> _WHAT THE TASK REQUIRES_
In the entries below, find the line with "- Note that" and the line with "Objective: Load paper". Return those two lines and all lines between them, exactly.

> _RECORDS SUPPLIED_
--*--

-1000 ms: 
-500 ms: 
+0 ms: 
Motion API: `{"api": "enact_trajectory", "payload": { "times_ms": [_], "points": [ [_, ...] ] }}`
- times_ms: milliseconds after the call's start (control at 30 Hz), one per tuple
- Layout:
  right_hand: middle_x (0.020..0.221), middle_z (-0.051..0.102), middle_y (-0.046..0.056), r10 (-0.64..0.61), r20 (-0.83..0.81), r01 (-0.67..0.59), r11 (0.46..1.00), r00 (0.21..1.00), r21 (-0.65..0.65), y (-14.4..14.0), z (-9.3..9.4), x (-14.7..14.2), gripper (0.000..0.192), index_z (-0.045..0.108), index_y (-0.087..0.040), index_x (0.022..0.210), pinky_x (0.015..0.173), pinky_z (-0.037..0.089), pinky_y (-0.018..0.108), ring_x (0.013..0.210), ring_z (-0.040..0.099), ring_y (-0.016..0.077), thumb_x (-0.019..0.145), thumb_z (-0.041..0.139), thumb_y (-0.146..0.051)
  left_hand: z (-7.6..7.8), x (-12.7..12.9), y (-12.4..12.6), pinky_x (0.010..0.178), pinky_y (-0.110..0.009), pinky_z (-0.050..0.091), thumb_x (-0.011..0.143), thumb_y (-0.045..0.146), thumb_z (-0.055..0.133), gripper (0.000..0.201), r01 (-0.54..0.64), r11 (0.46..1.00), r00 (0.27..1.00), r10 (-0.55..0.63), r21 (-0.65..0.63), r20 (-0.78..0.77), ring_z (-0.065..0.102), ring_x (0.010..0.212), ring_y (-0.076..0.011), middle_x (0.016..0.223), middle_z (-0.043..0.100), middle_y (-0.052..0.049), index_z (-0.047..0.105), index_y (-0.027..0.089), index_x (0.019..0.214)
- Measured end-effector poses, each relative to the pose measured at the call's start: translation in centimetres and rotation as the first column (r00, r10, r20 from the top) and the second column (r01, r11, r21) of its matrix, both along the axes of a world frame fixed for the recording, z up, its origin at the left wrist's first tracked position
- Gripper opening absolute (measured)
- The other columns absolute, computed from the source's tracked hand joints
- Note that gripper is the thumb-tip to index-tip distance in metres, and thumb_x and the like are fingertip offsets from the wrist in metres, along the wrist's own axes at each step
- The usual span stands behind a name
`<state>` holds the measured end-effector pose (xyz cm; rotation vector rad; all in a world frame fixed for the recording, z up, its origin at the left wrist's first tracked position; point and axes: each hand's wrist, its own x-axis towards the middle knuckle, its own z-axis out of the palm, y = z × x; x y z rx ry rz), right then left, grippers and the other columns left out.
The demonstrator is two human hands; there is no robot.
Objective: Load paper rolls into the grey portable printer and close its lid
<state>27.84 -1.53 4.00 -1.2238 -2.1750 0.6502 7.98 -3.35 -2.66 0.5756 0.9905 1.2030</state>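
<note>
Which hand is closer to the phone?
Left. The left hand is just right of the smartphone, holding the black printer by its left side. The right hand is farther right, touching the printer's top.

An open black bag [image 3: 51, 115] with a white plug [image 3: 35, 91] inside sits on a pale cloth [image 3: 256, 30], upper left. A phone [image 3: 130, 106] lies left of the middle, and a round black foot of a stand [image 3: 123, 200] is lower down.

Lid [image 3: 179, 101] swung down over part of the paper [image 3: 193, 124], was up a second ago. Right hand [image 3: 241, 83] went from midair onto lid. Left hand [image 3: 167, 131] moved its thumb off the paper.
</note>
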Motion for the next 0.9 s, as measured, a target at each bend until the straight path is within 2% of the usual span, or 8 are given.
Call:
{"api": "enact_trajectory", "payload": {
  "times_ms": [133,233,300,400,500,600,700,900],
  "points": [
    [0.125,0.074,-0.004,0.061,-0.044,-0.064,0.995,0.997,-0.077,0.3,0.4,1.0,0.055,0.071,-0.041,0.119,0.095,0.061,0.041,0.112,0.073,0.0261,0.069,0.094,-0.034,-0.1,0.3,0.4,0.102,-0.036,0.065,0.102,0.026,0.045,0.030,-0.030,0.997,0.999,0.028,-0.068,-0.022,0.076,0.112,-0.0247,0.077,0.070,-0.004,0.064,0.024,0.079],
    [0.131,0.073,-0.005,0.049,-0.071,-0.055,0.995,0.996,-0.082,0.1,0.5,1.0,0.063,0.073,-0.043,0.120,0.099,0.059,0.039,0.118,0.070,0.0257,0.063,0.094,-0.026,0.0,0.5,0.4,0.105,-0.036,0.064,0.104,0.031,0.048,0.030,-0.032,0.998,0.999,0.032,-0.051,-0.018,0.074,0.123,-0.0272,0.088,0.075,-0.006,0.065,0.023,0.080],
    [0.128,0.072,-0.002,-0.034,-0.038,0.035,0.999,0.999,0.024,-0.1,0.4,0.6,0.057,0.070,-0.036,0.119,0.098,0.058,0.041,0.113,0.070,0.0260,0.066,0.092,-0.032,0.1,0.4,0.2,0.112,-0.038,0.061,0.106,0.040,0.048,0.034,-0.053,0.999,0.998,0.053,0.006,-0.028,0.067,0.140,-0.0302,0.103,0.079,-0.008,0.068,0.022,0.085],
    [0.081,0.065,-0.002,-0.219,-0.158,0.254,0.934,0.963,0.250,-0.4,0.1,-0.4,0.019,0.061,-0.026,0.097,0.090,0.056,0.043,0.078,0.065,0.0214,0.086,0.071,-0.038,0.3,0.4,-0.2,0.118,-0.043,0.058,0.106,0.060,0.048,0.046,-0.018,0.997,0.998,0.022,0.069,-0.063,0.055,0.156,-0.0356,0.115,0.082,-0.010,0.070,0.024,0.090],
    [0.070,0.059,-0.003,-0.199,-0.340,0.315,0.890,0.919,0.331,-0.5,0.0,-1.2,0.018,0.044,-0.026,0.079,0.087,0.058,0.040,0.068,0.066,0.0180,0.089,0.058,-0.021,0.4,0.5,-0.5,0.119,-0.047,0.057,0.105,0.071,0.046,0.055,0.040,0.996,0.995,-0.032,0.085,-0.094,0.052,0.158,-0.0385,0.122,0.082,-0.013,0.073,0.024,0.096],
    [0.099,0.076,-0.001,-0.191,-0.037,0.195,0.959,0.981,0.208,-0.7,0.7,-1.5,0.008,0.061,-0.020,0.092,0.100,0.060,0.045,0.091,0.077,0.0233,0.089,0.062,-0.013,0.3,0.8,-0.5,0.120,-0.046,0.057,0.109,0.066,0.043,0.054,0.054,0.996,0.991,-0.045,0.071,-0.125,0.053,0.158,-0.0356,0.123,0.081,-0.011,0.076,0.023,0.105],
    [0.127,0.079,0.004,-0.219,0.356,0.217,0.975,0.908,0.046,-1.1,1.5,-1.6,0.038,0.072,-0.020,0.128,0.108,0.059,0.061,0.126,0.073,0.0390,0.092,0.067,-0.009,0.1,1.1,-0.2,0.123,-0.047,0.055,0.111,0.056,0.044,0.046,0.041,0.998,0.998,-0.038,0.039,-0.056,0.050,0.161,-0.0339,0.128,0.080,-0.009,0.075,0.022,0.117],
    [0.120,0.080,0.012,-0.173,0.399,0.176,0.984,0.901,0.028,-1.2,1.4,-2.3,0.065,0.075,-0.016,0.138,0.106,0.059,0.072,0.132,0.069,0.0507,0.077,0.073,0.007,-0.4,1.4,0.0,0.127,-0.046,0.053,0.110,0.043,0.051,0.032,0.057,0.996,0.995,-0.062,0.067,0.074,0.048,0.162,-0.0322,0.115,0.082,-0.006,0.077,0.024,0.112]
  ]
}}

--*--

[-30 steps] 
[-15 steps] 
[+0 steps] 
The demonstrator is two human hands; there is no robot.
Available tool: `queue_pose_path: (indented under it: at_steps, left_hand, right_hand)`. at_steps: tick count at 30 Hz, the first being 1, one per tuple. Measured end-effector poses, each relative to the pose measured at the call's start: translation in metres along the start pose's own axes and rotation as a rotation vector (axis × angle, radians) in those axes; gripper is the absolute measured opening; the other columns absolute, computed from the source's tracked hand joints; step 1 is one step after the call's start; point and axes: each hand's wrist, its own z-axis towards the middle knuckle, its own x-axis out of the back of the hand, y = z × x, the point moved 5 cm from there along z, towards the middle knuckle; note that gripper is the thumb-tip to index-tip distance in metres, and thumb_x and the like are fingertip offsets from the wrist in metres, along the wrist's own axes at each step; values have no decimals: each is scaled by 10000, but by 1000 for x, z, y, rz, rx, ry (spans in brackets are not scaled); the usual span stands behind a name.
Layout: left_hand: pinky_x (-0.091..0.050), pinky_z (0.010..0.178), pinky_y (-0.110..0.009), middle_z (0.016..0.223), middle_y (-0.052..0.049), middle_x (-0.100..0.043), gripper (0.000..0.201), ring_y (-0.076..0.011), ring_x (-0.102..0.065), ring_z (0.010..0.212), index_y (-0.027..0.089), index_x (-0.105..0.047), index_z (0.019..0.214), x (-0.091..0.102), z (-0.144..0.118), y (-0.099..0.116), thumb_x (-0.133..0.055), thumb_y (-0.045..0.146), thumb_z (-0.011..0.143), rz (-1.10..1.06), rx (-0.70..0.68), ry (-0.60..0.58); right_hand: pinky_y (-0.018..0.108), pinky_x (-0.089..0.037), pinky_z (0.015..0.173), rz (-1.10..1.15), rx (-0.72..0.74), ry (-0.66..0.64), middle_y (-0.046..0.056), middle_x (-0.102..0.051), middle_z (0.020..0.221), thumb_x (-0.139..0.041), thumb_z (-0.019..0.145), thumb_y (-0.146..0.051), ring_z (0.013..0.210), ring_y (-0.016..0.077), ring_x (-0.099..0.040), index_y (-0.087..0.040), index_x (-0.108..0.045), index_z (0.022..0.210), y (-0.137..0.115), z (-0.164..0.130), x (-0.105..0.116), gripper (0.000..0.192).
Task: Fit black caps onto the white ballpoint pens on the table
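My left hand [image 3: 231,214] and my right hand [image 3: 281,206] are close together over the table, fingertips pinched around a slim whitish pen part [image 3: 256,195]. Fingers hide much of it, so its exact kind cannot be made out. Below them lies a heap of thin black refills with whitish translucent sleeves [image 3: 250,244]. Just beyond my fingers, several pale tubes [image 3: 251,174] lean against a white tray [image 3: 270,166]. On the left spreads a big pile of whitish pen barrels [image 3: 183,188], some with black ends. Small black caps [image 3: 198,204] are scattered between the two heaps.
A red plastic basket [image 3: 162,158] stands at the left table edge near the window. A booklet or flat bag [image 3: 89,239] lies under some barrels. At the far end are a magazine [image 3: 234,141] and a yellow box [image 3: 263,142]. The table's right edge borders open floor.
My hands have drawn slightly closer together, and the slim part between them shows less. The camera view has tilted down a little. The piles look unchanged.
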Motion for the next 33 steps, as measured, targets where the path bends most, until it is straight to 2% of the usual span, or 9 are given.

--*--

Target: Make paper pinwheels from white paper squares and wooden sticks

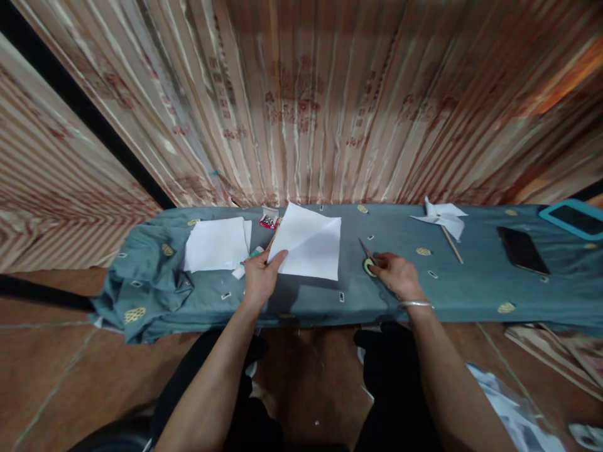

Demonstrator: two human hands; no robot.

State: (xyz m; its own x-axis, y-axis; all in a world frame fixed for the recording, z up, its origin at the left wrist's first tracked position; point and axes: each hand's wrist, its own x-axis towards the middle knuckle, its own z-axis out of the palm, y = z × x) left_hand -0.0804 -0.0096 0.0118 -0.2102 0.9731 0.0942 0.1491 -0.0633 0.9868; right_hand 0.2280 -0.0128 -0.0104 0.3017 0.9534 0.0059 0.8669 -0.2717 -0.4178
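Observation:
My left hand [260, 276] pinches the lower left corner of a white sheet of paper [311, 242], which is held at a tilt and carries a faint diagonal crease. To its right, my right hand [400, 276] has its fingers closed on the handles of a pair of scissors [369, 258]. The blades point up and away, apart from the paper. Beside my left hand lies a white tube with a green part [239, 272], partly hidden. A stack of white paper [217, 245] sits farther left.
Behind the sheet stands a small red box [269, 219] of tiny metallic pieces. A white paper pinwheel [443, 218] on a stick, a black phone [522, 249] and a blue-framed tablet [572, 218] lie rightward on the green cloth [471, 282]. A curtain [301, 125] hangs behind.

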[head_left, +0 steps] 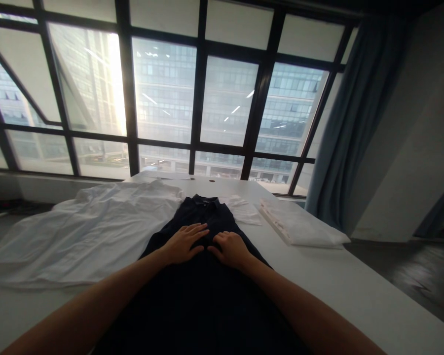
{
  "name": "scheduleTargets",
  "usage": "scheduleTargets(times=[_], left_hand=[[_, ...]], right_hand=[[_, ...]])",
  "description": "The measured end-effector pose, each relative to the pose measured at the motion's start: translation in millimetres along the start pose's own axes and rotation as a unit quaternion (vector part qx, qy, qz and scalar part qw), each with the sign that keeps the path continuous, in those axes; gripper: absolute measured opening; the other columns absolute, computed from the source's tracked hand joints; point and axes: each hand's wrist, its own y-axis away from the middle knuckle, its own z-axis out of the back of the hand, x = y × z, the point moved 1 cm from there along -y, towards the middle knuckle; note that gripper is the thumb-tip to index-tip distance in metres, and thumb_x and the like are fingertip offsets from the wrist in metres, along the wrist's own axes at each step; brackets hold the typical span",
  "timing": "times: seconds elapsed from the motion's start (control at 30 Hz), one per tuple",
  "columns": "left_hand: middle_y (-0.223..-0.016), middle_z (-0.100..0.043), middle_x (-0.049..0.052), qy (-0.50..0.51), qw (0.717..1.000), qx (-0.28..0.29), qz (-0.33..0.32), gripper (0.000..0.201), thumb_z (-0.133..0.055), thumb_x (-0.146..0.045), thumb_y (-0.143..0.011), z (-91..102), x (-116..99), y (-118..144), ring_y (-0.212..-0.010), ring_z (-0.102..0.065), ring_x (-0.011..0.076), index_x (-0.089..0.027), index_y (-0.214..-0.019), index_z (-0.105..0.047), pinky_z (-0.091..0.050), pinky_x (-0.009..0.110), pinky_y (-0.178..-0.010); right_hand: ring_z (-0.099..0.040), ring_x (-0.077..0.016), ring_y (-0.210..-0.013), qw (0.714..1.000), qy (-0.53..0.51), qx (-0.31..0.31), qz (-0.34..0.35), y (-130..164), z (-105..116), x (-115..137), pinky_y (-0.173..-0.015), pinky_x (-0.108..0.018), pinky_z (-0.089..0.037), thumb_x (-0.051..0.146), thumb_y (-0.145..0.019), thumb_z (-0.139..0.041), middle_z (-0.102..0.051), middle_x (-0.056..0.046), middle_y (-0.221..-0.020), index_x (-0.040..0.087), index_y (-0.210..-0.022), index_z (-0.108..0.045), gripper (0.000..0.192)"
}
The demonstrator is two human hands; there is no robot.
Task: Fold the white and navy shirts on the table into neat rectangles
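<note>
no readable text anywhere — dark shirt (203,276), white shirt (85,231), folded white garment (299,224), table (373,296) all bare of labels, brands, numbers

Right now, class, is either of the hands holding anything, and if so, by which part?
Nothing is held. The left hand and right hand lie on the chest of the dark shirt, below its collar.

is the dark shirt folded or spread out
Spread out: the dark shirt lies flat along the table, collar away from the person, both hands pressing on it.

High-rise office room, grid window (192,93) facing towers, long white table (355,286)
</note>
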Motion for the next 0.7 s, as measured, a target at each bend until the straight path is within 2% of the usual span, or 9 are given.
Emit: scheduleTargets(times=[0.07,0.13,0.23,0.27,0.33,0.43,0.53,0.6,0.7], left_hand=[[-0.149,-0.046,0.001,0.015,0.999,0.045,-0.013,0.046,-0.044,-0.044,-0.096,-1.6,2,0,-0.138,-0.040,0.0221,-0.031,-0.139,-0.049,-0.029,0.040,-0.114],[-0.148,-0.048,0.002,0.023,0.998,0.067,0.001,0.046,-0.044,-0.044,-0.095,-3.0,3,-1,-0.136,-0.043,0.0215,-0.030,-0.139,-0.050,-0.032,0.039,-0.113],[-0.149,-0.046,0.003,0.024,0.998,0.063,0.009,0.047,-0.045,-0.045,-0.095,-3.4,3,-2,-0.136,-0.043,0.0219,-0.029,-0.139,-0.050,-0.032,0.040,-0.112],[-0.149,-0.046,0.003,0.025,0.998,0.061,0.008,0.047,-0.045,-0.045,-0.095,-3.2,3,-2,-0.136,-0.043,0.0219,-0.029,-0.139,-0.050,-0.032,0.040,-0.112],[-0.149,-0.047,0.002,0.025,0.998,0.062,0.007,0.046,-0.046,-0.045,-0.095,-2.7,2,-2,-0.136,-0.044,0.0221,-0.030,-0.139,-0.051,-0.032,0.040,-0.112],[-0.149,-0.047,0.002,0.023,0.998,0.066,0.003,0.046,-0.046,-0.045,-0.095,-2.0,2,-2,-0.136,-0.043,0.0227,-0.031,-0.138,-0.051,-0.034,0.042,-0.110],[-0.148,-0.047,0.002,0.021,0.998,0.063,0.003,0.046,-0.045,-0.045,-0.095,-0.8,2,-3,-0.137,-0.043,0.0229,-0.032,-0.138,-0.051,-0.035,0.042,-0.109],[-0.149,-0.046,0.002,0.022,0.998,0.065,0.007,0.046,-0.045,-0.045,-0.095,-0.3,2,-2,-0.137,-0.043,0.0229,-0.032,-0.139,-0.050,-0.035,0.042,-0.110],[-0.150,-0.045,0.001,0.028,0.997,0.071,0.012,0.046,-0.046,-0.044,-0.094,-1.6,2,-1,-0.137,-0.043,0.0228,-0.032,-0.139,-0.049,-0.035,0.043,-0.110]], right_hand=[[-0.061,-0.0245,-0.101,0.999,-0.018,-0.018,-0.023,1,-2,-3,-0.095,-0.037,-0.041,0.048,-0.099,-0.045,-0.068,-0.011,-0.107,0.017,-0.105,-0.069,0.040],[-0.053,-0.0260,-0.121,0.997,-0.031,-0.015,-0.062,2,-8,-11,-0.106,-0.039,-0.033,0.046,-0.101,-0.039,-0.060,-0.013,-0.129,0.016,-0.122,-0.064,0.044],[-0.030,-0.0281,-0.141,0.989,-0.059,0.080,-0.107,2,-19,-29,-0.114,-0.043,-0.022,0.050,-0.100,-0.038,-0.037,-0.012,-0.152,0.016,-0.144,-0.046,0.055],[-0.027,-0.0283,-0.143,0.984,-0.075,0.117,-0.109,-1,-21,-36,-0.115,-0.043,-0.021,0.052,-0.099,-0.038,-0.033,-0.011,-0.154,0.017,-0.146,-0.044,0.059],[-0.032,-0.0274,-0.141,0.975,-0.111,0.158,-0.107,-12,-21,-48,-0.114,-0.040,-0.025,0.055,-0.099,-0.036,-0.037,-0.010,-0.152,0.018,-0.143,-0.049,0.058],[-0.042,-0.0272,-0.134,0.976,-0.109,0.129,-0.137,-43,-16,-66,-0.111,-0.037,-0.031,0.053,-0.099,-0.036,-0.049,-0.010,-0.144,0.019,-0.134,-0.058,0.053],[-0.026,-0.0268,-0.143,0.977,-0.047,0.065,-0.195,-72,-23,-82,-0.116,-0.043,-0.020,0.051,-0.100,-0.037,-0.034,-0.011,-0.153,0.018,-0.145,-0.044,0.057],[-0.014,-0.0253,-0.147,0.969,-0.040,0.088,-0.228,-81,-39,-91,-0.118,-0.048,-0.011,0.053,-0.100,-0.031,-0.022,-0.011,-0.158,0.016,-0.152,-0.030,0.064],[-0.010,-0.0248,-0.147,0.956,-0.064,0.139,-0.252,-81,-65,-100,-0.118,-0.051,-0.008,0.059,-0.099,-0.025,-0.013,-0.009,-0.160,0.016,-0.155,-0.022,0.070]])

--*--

> _TASK RESPONSE_
- Note that gripper is the thumb-tip to index-tip distance in metres, and thumb_x and the like are fingertip offsets from the wrist in metres, along the wrist's own axes at each step
- The usual span stands behind a name
`<state>` holds the measured end-effector pose (xyz cm; rotation vector rad; all in a world frame fixed for the recording, z up, its origin at the left wrist's first tracked position; point and axes: each hand's wrist, its own x-axis towards the middle knuckle, its own z-axis out of the palm, y = z × x; x y z rx ry rz), right then left, grippers and the other columns left out.
The demonstrator is two human hands; there is no robot.
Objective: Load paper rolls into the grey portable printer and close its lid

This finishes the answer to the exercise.